Clearwire itself has argued that should the Sprint offer fail to close, it may be forced into a financial restructuring, which is code for bankruptcy. Let us assume then, for a moment, that Clearwire will indeed file for bankruptcy. In bankruptcy, a company tries to pay off its creditors first, with the remaining proceeds, if there are any, going to its shareholders. Per Clearwire's latest 10-Q filing, the company has assets of $8.149,658,000, and liabilities of $5,861,936,000. That leaves Clearwire with $2,228,722,000 in equity. When divided across the company's 1,464,966,472 shares that equates to a value of $1.56 per share, essentially setting a "floor" for the company's value in bankruptcy. And that assumes that Clearwire's spectrum is not auctioned off, but simply sold at is book value (which currently stands at around 9 cents/MHz-POP). If the spectrum were to be auctioned off (the likely result of a bankruptcy filing), it is likely that the company's investors will see a larger payout; for Clearwire's creditors are only entitled to the money they leant the company. Everything above that goes to Clearwire's shareholders. We have addressed the issue of a Clearwire bankruptcy filing two previous articles [here, and here; with the issues of liquidation rights and Clearwire Communications (where Clearwire's spectrum is housed) addressed] and continue to believe that the risks of a filing are overblown. Furthermore, a bankruptcy filing by Clearwire would throw Sprint and SoftBank's plans into chaos; Sprint's bid for Clearwire shows that it is essential to both its network expansion plans and its ability to compete with AT&T and Verizon on an entirely new level. A bankruptcy filing could threaten Sprint's hold on Clearwire's spectrum, and Sprint has shown time and again that it will not let Clearwire file for bankruptcy, for the threat of that spectrum falling into unfriendly hands is too great.

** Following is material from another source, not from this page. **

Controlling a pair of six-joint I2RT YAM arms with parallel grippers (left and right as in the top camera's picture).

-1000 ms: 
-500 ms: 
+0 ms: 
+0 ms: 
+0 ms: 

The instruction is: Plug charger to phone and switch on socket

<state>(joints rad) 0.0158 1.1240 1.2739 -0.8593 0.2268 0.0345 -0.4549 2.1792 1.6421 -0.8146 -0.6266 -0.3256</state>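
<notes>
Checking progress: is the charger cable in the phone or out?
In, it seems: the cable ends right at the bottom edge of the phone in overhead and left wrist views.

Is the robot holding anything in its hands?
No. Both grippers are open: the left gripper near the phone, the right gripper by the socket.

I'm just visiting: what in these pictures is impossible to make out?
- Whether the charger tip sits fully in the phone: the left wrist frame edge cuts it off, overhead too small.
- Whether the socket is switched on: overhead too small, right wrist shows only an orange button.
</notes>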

It is true that under the terms of DISH's offer, Clearwire is barred from borrowing from Sprint (due in large part to the equity component Sprint's financing offer contains). And under the terms of its agreement with Sprint, it is barred from borrowing from DISH. However, Clearwire is in no immediate cash crunch. The company ended Q3 2012 with $1.183668 billion in cash & investments, and the company's operating cash burn for the first 3 quarters of 2012 was $181.744 million. Even if operating cash burn were to jump to $300 million per quarter, Clearwire would still have more than 3 quarters of cash on hand (the company's debt begins to mature in 2015). Clearwire has time to extract the highest possible offer for its investors.

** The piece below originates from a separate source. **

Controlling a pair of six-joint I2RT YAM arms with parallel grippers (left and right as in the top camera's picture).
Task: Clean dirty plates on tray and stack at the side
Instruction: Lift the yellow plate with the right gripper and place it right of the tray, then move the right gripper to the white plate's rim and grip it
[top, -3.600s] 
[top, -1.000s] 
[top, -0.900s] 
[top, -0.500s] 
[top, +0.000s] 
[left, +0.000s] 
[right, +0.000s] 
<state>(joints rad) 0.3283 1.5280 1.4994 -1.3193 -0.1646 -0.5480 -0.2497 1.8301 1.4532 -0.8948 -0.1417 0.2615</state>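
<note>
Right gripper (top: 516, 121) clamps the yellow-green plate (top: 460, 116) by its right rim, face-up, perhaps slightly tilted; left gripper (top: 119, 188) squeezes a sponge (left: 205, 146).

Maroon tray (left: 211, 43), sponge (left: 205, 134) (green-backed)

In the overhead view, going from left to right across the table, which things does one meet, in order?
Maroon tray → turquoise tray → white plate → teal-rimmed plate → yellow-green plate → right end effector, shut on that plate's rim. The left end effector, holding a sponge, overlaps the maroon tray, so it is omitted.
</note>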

DISH's entry into the Clearwire story is a positive development for Clearwire investors. While Charlie Ergen is interested only in helping DISH investors, his actions, in this case, also serve to help Clearwire's investors as well. We believe that Sprint will be forced to raise its bid for Clearwire, given that there is likely to be enough opposition to its $2.97 per share offer to block the deal. Existing investors in Clearwire should hold onto their shares, which is what we have done, for we believe that a higher offer will arrive in due time. The nuances of DISH's bid, the contractual framework of Sprint's own bid, and the importance of Clearwire all suggest that Sprint will need to raise its bid if it wishes to take full control of Clearwire.

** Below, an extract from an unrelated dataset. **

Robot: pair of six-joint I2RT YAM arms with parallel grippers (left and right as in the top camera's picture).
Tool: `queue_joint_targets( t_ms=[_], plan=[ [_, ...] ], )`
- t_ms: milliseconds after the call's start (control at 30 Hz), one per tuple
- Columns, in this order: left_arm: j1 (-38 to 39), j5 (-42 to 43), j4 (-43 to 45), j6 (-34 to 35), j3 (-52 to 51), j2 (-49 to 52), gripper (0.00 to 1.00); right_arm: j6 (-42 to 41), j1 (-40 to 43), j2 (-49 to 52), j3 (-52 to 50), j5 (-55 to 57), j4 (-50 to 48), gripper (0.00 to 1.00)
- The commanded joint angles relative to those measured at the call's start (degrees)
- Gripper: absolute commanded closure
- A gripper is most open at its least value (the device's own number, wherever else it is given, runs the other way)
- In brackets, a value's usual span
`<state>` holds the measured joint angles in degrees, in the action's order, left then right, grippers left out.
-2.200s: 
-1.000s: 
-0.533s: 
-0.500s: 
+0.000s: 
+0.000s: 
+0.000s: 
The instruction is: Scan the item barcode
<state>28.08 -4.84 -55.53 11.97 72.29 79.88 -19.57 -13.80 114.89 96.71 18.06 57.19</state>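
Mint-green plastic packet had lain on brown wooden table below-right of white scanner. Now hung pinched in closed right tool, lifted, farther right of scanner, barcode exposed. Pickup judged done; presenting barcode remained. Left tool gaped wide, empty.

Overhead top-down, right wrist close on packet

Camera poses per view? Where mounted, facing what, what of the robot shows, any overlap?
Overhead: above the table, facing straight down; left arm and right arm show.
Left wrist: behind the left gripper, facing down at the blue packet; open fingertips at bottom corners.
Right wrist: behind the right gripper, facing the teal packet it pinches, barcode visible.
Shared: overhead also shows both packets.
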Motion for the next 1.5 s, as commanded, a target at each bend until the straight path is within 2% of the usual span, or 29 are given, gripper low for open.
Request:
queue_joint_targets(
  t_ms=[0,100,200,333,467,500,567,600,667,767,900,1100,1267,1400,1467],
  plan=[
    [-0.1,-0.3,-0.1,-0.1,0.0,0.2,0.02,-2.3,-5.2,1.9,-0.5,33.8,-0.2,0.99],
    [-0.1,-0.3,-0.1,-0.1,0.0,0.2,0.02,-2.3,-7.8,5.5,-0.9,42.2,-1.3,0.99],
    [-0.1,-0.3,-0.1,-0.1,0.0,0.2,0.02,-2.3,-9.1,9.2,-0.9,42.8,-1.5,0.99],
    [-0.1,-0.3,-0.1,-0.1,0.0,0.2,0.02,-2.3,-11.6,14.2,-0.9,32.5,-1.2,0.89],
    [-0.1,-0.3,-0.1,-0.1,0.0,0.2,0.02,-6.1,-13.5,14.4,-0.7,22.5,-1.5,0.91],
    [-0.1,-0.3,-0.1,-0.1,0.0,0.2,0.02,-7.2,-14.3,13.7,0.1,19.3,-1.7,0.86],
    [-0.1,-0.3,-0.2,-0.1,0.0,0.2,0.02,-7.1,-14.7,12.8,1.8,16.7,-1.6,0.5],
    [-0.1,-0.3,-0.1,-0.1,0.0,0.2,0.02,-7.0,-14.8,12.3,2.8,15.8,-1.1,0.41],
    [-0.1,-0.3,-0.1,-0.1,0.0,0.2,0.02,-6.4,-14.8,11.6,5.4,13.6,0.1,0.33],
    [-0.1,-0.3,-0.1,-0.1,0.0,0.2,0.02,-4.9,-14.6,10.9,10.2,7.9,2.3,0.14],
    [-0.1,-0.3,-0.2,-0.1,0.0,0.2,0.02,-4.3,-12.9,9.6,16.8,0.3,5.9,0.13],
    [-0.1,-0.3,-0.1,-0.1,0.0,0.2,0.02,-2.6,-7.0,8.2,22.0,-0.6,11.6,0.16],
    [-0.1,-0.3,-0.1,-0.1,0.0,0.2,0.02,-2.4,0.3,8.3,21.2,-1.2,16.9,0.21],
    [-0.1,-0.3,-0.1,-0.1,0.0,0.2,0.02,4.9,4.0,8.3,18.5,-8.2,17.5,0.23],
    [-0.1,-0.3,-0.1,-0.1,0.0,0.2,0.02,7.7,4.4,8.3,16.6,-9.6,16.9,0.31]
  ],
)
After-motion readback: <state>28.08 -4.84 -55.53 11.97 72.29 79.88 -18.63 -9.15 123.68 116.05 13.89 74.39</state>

Straight from the articel above:
"As many analysts believe, DISH's proposal is meant to drive Sprint towards a deal with it in exchange for dropping the offer to acquire Clearwire for $3.30 per share"
The articel makes this point but FAILS to explain that this would be a negative outocome for sharholders above $2.97.
If they come to a side agreement and DISH then agrees to drop it's bid, stock goes down from current price. How can the writer identify this as the real motive from DISH offer, trying to get Sprint to the table with them, but fail to state the downside risk.